--- EXERCISE PROMPT ---
Would you repeat every line of the data exactly?

-------- DATA EXTRACT --------

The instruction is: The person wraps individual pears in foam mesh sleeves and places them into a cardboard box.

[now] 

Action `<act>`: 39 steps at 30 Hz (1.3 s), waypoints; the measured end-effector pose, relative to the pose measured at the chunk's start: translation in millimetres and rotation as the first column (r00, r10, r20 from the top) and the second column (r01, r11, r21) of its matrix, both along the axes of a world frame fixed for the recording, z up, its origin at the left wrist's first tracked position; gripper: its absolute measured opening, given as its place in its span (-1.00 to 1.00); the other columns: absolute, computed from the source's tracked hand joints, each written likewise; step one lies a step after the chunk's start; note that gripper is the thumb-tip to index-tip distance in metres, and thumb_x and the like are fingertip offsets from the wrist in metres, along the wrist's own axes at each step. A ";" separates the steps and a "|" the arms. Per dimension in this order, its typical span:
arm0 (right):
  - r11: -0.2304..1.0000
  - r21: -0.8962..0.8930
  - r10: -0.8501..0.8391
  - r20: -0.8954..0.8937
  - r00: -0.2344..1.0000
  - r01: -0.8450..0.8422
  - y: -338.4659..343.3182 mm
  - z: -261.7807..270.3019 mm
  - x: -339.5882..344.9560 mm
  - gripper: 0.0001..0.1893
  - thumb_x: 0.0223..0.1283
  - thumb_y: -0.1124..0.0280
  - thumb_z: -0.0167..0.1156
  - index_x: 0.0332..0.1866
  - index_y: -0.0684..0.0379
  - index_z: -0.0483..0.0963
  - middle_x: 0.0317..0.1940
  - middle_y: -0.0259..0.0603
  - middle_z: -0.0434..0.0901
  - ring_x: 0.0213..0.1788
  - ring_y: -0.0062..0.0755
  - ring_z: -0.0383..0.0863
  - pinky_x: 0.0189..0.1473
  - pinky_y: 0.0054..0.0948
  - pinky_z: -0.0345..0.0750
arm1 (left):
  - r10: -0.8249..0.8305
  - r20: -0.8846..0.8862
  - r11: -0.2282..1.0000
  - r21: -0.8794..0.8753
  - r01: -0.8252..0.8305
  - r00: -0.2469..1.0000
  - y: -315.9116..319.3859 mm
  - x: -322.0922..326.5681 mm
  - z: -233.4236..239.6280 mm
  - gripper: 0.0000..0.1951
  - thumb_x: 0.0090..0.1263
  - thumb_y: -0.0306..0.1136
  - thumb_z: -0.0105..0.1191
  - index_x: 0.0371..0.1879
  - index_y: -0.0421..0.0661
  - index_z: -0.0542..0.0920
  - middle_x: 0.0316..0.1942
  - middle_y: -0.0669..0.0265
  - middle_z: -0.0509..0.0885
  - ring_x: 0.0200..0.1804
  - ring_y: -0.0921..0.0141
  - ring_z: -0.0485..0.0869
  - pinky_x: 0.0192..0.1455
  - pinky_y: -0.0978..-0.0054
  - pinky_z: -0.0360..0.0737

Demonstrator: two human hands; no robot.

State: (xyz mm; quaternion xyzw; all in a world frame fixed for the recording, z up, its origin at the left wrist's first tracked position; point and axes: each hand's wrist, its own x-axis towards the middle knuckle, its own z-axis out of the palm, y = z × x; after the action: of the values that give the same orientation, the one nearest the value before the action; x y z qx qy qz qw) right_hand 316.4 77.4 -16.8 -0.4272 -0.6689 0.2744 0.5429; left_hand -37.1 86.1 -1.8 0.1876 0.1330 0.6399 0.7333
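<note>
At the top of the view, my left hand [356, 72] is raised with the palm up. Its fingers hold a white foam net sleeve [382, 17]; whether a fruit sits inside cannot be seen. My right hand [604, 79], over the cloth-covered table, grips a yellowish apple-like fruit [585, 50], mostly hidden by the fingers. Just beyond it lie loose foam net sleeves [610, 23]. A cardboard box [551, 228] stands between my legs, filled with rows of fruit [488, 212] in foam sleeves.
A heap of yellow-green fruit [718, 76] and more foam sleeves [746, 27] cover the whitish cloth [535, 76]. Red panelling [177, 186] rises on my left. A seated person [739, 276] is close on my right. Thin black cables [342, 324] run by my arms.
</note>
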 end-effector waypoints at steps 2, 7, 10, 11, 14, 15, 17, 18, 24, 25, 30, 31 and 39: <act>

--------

--- ANSWER TO THE EXERCISE ---
The instruction is: The person wraps individual pears in foam mesh sleeves and places them into a cardboard box.

[now] 

Action `<act>`: 39 steps at 30 Hz (1.3 s), waypoints; the measured end-effector pose, relative to the pose measured at the chunk's start: translation in millimetres and rotation as the first column (r00, r10, r20 from the top) and the second column (r01, r11, r21) of its matrix, both along the axes of a world frame fixed for the recording, z up, its origin at the left wrist's first tracked position; gripper: its absolute measured opening, given as its place in its span (-1.00 to 1.00); the other columns: absolute, computed from the source's tracked hand joints, each written likewise; step one lies a step after the chunk's start; note that gripper is the thumb-tip to index-tip distance in metres, and thumb_x and the like are fingertip offsets from the wrist in metres, along the wrist's own axes at each step. A ";" separates the steps and a "|" the arms. Per dimension in this order, its typical span:
arm0 (right):
  - r11: -0.2304..1.0000
  - r21: -0.8962..0.8930
  - r10: -0.8501..0.8391
  - r20: -0.8954..0.8937
  - r00: -0.2344..1.0000
  - r01: -0.8450..0.8422
  - y: -338.4659..343.3182 mm
  - z: -261.7807..270.3019 mm
  - x: -339.5882..344.9560 mm
  - gripper: 0.0001..0.1893
  - thumb_x: 0.0223..0.1283
  - thumb_y: -0.1124..0.0280
  - thumb_z: -0.0167..0.1156
  - index_x: 0.0332..0.1866
  - index_y: -0.0684..0.0379
  - index_z: -0.0483..0.0963
  - middle_x: 0.0317..0.1940
  - middle_y: -0.0259..0.0603
  - middle_z: -0.0434..0.0901
  - ring_x: 0.0213..0.1788
  - ring_y: -0.0062..0.0755
  - ring_z: -0.0383..0.0863
  - pinky_x: 0.0189..0.1473
  - pinky_y: 0.0054..0.0948
  - pinky_z: -0.0345..0.0750
arm1 (left):
  - r10: -0.8249..0.8305
  - r20: -0.8846..0.8862
  - r11: -0.2282..1.0000
  - r21: -0.8794..0.8753
  - r01: -0.8252..0.8305
  - r00: -0.2469..1.0000
  - y: -315.9116..319.3859 mm
  - x: -322.0922..326.5681 mm
  - z: -233.4236..239.6280 mm
  - gripper: 0.0000..0.1951
  - thumb_x: 0.0090..0.1263
  - thumb_y: -0.0306..0.1136
  - thumb_z: -0.0105..0.1191
  - index_x: 0.0371..0.1879
  - index_y: -0.0421..0.0661
  - index_z: -0.0542..0.0920
  - middle_x: 0.0316..0.1942
  - middle_y: -0.0669..0.0265
  - middle_z: -0.0509..0.0885
  - ring_x: 0.0200..0.1804
  - ring_y: -0.0921..0.0141
  - ring_z: -0.0485..0.0869
  - pinky_x: 0.0192..0.1455
  - pinky_y: -0.0978..-0.0054
  - pinky_z: -0.0360..0.0737

Demonstrator: two human hands; no robot.

State: (xyz mm; quaternion xyzw; all in a world frame fixed for the recording, z up, its origin at the left wrist's first tracked position; point and axes: each hand's wrist, its own x-axis towards the middle knuckle, its own z-axis out of the palm, y = z × x; after the action: of the values that give the same orientation, the one nearest the value before the action; x y z qx qy qz qw) right_hand 316.4 77.4 -16.8 -0.4272 -0.6689 0.2744 0.5429; left_hand -37.1 86.1 -1.8 0.1876 0.1330 0.6399 0.7333
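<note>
At the top of the view, my left hand [356, 72] is raised with the palm up. Its fingers hold a white foam net sleeve [382, 17]; whether a fruit sits inside cannot be seen. My right hand [604, 79], over the cloth-covered table, grips a yellowish apple-like fruit [585, 50], mostly hidden by the fingers. Just beyond it lie loose foam net sleeves [610, 23]. A cardboard box [551, 228] stands between my legs, filled with rows of fruit [488, 212] in foam sleeves.
A heap of yellow-green fruit [718, 76] and more foam sleeves [746, 27] cover the whitish cloth [535, 76]. Red panelling [177, 186] rises on my left. A seated person [739, 276] is close on my right. Thin black cables [342, 324] run by my arms.
</note>
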 end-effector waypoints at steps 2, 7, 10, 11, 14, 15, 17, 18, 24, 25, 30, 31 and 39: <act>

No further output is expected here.